*SOURCE MATERIAL*:
=-=-=-=-=

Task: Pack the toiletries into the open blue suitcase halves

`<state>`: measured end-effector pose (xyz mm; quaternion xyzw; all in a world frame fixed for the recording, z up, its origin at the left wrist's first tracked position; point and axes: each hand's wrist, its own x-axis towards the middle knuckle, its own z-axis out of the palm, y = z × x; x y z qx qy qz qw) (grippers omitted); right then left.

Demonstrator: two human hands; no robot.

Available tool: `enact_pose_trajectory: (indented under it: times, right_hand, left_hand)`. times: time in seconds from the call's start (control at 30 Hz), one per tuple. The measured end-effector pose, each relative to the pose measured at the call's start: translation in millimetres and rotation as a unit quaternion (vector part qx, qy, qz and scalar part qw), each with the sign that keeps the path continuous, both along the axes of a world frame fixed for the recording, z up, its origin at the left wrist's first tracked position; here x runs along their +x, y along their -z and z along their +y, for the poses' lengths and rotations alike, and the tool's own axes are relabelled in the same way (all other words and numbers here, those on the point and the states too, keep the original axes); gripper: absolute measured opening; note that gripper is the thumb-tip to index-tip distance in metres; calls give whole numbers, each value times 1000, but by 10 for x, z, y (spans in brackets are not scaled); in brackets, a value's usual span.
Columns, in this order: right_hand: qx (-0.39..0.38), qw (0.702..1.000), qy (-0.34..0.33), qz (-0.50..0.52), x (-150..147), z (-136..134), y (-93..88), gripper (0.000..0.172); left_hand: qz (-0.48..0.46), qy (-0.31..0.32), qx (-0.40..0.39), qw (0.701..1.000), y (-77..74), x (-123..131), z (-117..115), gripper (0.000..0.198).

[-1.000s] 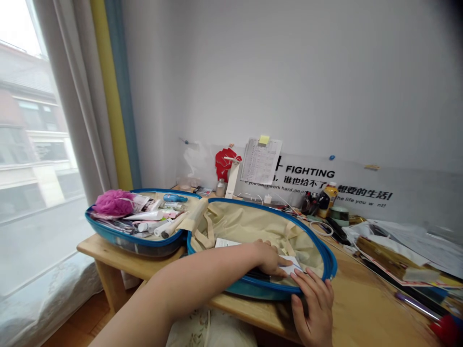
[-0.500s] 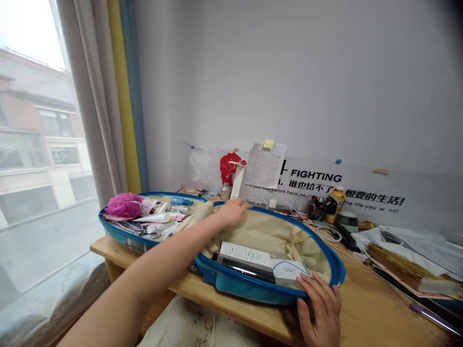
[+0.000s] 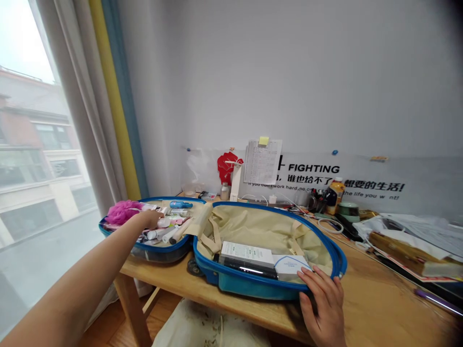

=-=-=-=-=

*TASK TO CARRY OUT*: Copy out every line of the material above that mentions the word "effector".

*WORKED SOLUTION*:
`<state>`: measured end-effector pose (xyz mm; quaternion xyzw; all in a world frame fixed for the recording, z up, its origin at the left wrist's first tracked position; point and axes: each hand's wrist, its own x-axis towards the middle knuckle, its own z-axis out of the palm, y = z × x; x y z qx qy qz qw) (grippers omitted); right then left.
Available tool: `enact_pose_trajectory: (indented under it: times, right_hand, left_hand)`. times: time in seconds from the call's start (control at 30 Hz), one per tuple. The measured end-effector pose, each relative to the pose measured at the call's start: translation in millimetres and rotation as a unit quaternion (vector part qx, qy, qz and scalar part qw), each with the sign that keeps the path continuous, both along the axes of a world frame fixed for the recording, z up, its origin at the left wrist's first tracked position; here x runs along their +x, y along their -z and z along their +y, for the poses' lengths and rotations alike, and the tool's own axes are relabelled in the same way (all other words and numbers here, those on the point and the states too, keep the original axes); gripper: absolute measured opening; note that gripper is the thumb-tip to index-tip distance in metres; calls give whole numbers, each value times 1000, but by 10 for x, z, y (spans in brackets are not scaled); in brackets, a value's usual span.

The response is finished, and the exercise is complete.